AI compliance operations for credit documents, FX control, and regulator responses
Build an AI-assisted compliance operations platform that can generate and verify credit documents, check FX transactions against currency-control rules, and help prepare legally grounded responses to regulator or government requests.
Bank operations teams spend significant time preparing documents, checking signed PDFs against core-banking data, validating currency-control rules, and drafting responses to external requests from authorities. These workflows are sensitive, repetitive, document-heavy, and error-prone when handled manually.
Modern OCR, document understanding, rule engines, and AI copilots make it possible to combine deterministic checks with AI review. Banks can automate repetitive checks while keeping humans in the approval loop for regulated decisions.
A modular AI compliance operations product. Start with one wedge: credit document generation and verification, FX control for conversion orders and bank transfers, or AI-assisted responses to external requests. The system should combine rule-based validation, OCR/PDF comparison, risk scoring, audit logs, and human approval workflows.
- Credit document automation: generate credit contracts, guarantees, collateral, insurance, and related documents from approved core-banking and credit-committee data.
- Signed-document verification: read signed PDFs with OCR and compare key fields against ABS/core-banking, CRM, scoring, and committee-decision data.
- Currency-control engine: check conversion requests and transfers against contract existence, limits, currency match, and suspicious-operation indicators.
- Regulator-response copilot: draft responses to prosecutor, tax, central-bank, and other external requests based on legal requirements and customer data access rules.
- AI risk scoring: classify operations as approve, additional review, or reject based on rules and anomaly detection.

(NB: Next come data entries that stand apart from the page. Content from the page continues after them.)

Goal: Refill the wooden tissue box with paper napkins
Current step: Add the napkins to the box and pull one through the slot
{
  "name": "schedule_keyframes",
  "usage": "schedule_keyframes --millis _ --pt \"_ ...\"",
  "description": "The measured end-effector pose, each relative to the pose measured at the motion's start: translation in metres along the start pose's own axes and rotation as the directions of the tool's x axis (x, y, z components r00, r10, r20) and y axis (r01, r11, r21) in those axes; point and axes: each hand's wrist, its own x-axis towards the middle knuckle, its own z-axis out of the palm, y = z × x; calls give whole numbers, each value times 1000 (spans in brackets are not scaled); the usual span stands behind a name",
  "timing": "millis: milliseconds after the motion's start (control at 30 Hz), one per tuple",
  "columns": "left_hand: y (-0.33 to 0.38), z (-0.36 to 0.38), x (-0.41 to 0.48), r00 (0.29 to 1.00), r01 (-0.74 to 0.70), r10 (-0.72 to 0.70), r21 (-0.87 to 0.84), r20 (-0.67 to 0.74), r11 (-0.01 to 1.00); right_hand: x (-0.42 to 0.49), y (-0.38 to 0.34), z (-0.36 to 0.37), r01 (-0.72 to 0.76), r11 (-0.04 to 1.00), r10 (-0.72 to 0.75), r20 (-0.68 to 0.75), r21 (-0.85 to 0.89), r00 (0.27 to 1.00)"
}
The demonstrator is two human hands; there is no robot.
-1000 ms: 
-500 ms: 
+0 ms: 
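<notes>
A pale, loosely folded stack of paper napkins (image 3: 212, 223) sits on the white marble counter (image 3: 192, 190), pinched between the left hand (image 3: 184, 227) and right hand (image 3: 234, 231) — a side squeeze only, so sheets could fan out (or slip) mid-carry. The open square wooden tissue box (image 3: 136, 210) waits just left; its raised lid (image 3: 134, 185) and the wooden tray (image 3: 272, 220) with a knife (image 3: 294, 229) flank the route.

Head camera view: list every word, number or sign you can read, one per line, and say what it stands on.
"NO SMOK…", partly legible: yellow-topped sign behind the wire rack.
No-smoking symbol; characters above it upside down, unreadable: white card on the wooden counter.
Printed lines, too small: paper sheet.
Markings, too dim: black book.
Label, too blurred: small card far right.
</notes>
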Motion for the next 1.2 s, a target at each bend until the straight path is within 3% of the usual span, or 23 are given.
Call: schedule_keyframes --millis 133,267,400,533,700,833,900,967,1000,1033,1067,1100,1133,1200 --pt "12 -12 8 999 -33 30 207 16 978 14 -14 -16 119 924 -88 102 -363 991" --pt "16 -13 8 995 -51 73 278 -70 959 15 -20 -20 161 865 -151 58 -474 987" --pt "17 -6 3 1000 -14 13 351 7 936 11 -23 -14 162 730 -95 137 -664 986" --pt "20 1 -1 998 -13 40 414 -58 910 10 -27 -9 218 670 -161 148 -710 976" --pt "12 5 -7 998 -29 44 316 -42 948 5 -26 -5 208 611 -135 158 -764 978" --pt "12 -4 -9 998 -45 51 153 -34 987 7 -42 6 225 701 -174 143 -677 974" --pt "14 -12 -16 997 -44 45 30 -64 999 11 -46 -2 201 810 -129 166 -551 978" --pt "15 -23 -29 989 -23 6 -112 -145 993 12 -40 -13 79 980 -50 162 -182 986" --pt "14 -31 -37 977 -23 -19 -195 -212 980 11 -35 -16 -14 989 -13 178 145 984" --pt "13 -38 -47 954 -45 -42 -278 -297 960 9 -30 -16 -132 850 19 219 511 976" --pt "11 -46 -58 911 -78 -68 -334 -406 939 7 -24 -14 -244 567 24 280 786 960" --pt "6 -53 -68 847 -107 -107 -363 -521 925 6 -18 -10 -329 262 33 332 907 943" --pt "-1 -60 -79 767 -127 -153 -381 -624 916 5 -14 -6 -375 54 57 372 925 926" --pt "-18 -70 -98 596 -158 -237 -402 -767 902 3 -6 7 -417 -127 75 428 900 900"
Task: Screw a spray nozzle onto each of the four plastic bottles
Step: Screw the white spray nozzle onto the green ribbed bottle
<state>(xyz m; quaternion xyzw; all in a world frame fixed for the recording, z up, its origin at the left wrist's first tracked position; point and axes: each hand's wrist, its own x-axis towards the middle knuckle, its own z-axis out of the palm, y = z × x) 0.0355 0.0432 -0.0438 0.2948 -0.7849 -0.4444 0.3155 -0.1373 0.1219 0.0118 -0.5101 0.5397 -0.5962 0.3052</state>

- Audit-by-design: store every source value, generated document version, check result, approval, rejection, and user action.
- RegTech or banking-operations team
- Strong document AI, OCR, workflow, and backend integration skills
- Experience with rule engines, audit logs, and secure enterprise systems
- Ability to design human-in-the-loop AI for regulated environments
- Document upload or data ingestion from simulated ABS/core-banking sources
- Template-based document generation or transaction-rule validation
- OCR extraction from signed PDF or scanned document
- Field-level comparison and mismatch detection
- Rule engine with approve/review/reject decision states
- Risk score and explanation for each decision
- Human review dashboard with audit trail and version history
- Human-in-the-loop review for regulator or government responses
- RAG/knowledge-base support for legislation and internal policy references
- A user can generate or check a document without manually re-entering core fields.
- Critical mismatches are shown at field level, not as vague errors.
- FX or document checks return clear approve, review, or reject outcomes.
- The system keeps a complete audit trail and document version history.
- AI output is constrained by rules and remains reviewable by bank staff.
- Do not build an unchecked black-box decision system; regulated decisions need rule visibility and human approval.
- Sensitive customer data must be handled with strict access control and logging.
- OCR and AI output must show confidence, source evidence, and mismatch details.